部屋で肉を焼くのは臭いが気になるが仕方がない。
肉と野菜を皿に移したりと準備をしていると、酷い疲れを感じた。
早めに夕食をとってのんびりしようと思っていたのに、予定がくるったからだろうか。
(シチューつくらなければよかったな……あ、お米を用意した方がいいのかな)
瑞記が肉だけで食べるのかご飯が必要なのか分からない。
気を遣いながらテーブルのセッティングを終えたとき。スーツから部屋着に着替えた瑞記がやって来て、肉と野菜を焼きはじめた。
「園香、皿をとって!」
途中園香をこき使うのを忘れない。焼きあがったとき園香はすっかり疲れ果てていた。
「いただきます」
ようやく椅子に座れる。園香はふたり分の冷たいビールをテーブルに置いてから席に着く。
「あれ? ビールなの?」
「うん。お酒はそれしかないから」
つべこべ言わず飲んでくれと言外に滲ませると、瑞記は仕方なさそうにグラスを手に取る。
「うん、上手い!」
瑞記はよほど好物なのか、機嫌良さそうに勢いよく食べる。その様子を見ていたら園香の気持ちも和らいで来た。

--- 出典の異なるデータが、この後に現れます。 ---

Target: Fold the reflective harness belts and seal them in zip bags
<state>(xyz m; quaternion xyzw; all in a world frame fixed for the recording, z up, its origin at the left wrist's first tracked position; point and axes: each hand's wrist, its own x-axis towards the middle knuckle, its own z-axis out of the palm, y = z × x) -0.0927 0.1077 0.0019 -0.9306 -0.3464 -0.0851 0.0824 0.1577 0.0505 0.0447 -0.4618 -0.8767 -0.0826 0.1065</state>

(振り回されてイライラもしたけど、こんなに喜んでいるならよかったかな。それに彼なりに歩み寄ってくれてるんだよね)
伝わりづらいけれど、瑞記なりに夫婦の関係がよくなるように、考えているのかもしれない。
「そう言えば、仕事は断ったんだよな?」
当然のように言われ、園香は戸惑う。
「断ってないけど。予定通り明後日から勤務よ」
「は?」
瑞記の顔色ががらりと変わった。